DATA FOR ANALYSIS
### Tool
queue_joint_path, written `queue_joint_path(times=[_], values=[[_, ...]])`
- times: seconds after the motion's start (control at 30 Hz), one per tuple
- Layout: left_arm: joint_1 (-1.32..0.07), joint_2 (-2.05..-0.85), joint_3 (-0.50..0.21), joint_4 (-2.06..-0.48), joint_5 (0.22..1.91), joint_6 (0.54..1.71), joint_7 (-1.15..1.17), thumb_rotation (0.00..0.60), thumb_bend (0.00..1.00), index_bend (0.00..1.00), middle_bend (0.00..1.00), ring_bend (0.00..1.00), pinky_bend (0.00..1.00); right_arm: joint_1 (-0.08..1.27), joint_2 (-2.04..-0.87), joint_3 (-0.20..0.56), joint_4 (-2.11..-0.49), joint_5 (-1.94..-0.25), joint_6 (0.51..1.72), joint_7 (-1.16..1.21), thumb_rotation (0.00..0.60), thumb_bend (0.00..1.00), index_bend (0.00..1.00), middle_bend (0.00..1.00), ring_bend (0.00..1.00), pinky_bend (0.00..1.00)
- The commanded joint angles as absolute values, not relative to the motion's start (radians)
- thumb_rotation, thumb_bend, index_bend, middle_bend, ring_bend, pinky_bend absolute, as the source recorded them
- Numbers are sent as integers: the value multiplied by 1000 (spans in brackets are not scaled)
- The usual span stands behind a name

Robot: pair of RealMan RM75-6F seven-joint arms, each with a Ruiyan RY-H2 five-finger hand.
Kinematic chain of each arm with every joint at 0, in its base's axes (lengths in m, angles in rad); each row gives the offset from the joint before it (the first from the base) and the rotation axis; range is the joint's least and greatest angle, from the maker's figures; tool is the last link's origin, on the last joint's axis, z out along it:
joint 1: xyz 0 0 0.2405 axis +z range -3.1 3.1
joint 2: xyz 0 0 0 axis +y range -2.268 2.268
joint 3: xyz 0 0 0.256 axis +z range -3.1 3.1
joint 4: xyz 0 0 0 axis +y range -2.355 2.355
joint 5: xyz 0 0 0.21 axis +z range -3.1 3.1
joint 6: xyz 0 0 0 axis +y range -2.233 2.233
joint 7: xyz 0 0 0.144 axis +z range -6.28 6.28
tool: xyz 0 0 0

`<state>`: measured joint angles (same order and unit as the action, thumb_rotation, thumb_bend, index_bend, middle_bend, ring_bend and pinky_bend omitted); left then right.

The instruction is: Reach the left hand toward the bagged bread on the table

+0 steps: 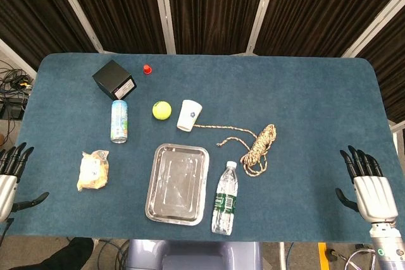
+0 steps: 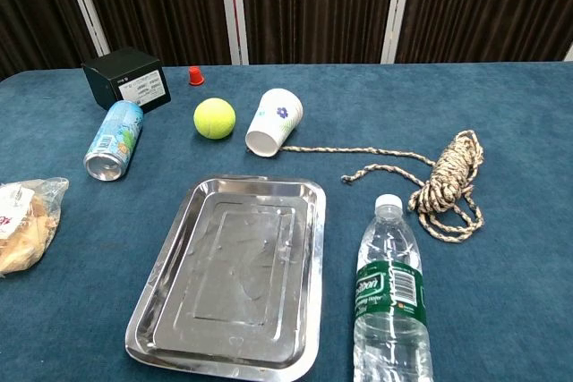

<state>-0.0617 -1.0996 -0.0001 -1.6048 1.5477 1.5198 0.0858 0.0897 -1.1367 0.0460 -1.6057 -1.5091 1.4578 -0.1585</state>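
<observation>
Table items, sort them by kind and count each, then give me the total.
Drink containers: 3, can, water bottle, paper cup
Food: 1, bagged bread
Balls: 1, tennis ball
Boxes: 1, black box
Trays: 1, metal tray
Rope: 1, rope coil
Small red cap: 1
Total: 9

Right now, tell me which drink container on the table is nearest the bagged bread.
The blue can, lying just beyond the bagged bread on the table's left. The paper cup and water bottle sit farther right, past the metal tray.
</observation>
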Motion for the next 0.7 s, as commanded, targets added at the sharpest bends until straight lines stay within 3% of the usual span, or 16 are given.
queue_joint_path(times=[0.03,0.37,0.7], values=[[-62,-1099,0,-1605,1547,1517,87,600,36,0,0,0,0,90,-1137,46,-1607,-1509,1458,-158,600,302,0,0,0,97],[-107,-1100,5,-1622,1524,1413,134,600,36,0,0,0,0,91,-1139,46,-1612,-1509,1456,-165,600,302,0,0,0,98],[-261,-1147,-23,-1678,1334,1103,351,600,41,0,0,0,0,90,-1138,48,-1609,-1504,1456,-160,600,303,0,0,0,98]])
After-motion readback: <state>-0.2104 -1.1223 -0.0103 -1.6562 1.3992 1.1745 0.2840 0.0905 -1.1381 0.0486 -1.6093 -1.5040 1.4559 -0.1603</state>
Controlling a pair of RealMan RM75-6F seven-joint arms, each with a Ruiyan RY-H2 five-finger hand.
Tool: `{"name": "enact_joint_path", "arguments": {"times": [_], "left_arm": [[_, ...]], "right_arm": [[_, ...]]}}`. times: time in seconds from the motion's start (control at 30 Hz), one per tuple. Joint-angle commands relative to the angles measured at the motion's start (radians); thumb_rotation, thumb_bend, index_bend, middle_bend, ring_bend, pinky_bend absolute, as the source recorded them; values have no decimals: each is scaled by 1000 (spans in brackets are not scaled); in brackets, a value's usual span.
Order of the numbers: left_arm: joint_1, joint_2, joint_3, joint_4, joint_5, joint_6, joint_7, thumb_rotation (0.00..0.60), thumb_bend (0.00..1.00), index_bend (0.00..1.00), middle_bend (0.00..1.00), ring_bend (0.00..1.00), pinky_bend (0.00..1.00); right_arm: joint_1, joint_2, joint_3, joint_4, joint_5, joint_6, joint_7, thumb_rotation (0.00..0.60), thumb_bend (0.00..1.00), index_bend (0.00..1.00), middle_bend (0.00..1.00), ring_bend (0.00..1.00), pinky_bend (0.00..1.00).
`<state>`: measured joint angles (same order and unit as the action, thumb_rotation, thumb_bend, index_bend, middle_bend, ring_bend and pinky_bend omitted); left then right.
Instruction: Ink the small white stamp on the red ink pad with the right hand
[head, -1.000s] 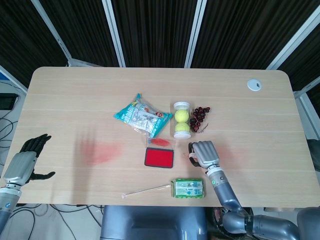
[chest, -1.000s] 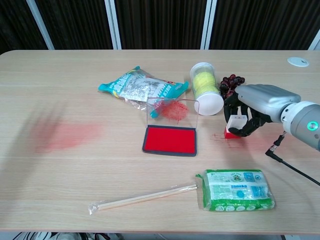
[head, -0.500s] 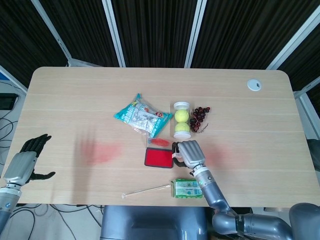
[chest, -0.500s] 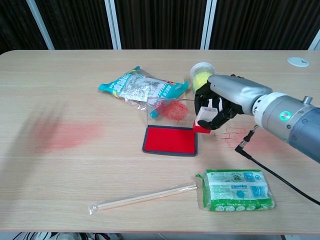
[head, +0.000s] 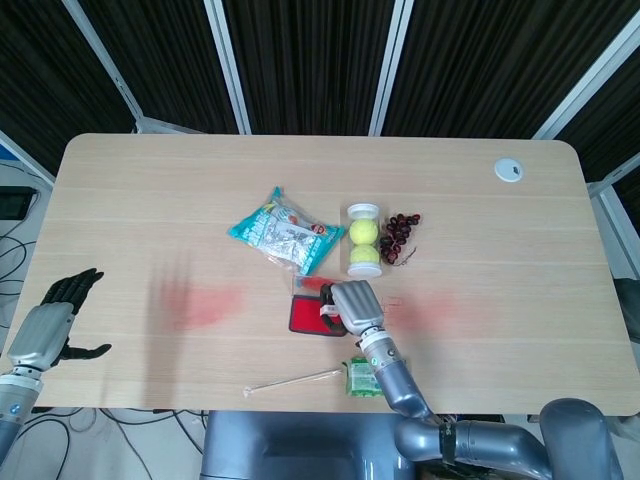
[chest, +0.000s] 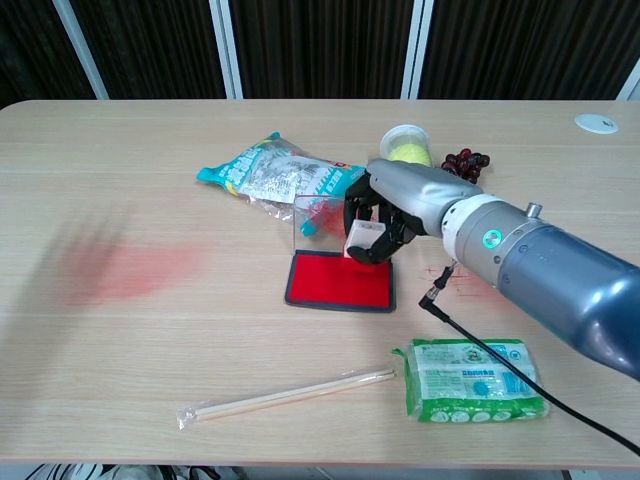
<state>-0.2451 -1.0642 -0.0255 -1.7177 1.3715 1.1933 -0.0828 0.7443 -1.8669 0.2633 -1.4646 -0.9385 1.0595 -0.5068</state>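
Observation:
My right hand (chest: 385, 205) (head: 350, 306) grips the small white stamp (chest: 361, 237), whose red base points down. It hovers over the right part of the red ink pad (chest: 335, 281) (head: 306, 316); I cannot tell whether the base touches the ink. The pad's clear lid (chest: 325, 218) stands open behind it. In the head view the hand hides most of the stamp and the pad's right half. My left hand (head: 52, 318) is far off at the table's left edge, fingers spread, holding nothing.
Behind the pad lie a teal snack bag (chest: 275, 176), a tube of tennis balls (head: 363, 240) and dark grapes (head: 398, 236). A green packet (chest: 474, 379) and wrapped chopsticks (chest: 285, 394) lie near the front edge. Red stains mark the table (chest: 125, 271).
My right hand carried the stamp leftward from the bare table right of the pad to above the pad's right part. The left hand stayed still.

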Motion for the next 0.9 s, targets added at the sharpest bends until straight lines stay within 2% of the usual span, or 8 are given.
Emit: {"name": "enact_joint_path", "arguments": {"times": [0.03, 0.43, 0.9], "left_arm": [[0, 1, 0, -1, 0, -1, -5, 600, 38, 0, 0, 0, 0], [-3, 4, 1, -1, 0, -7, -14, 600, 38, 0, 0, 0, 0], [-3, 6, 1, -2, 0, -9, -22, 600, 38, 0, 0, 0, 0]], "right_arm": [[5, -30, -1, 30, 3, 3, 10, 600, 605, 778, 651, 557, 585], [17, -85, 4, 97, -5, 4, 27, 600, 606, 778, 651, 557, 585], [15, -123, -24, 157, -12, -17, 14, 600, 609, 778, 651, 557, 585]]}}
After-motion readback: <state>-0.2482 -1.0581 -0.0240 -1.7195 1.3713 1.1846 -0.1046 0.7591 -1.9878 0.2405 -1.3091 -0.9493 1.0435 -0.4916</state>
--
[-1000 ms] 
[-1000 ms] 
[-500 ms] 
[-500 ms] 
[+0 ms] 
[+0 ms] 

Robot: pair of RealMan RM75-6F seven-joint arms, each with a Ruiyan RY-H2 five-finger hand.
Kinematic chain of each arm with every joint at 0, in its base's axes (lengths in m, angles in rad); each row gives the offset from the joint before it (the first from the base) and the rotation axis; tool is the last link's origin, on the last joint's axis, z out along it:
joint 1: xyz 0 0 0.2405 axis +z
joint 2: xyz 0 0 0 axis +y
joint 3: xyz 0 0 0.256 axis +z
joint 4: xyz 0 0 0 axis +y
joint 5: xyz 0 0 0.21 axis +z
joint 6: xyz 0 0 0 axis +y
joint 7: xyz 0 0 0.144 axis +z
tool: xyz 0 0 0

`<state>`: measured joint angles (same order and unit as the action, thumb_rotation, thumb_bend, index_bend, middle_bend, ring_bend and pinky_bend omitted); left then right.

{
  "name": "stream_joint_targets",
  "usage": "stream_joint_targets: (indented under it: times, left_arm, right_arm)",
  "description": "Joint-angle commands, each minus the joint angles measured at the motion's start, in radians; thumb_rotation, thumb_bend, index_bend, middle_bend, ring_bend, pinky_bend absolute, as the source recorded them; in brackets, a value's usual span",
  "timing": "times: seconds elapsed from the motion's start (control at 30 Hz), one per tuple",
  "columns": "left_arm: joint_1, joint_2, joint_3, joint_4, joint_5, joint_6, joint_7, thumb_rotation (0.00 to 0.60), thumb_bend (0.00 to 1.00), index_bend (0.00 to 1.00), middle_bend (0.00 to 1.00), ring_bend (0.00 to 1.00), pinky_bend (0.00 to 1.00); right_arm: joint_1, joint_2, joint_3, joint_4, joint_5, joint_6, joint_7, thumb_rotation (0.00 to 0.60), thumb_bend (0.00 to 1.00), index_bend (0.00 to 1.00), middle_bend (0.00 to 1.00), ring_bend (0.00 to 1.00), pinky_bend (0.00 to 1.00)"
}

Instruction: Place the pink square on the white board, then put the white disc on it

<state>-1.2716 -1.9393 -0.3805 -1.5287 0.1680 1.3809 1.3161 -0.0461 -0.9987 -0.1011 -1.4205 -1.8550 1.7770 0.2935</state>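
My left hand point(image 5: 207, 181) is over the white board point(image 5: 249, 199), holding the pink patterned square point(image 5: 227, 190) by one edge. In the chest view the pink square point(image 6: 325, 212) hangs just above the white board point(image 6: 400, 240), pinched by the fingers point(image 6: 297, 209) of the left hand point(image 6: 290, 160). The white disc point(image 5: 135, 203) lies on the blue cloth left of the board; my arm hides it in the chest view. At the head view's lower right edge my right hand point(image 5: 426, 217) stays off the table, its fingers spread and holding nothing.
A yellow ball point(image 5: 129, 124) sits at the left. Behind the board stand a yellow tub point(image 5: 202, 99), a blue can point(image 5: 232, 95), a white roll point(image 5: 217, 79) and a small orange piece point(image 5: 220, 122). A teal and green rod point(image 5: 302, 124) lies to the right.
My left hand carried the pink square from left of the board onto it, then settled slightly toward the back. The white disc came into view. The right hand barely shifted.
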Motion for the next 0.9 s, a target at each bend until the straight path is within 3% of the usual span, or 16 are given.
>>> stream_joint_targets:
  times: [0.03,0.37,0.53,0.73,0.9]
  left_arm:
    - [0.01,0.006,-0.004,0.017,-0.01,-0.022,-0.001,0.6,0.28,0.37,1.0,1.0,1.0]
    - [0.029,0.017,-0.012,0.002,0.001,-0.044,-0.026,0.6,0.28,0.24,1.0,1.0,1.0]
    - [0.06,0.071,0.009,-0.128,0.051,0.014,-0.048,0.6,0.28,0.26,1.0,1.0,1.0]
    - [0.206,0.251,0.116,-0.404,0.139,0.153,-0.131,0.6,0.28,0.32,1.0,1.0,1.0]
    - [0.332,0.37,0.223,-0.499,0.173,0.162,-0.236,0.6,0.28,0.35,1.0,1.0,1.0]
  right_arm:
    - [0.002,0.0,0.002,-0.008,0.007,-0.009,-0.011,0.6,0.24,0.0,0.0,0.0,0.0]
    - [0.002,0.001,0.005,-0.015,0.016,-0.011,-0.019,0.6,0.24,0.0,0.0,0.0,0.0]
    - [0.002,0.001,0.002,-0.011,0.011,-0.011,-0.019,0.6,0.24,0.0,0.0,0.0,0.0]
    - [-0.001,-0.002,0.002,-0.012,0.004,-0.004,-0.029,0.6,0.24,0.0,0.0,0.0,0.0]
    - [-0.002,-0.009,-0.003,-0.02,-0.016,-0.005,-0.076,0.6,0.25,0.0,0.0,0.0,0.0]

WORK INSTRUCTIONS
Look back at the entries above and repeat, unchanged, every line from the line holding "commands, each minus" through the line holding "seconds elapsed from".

SOLUTION TO THE PROBLEM
  "description": "Joint-angle commands, each minus the joint angles measured at the motion's start, in radians; thumb_rotation, thumb_bend, index_bend, middle_bend, ring_bend, pinky_bend absolute, as the source recorded them; in brackets, a value's usual span",
  "timing": "times: seconds elapsed from the motion's start (control at 30 Hz), one per tuple",

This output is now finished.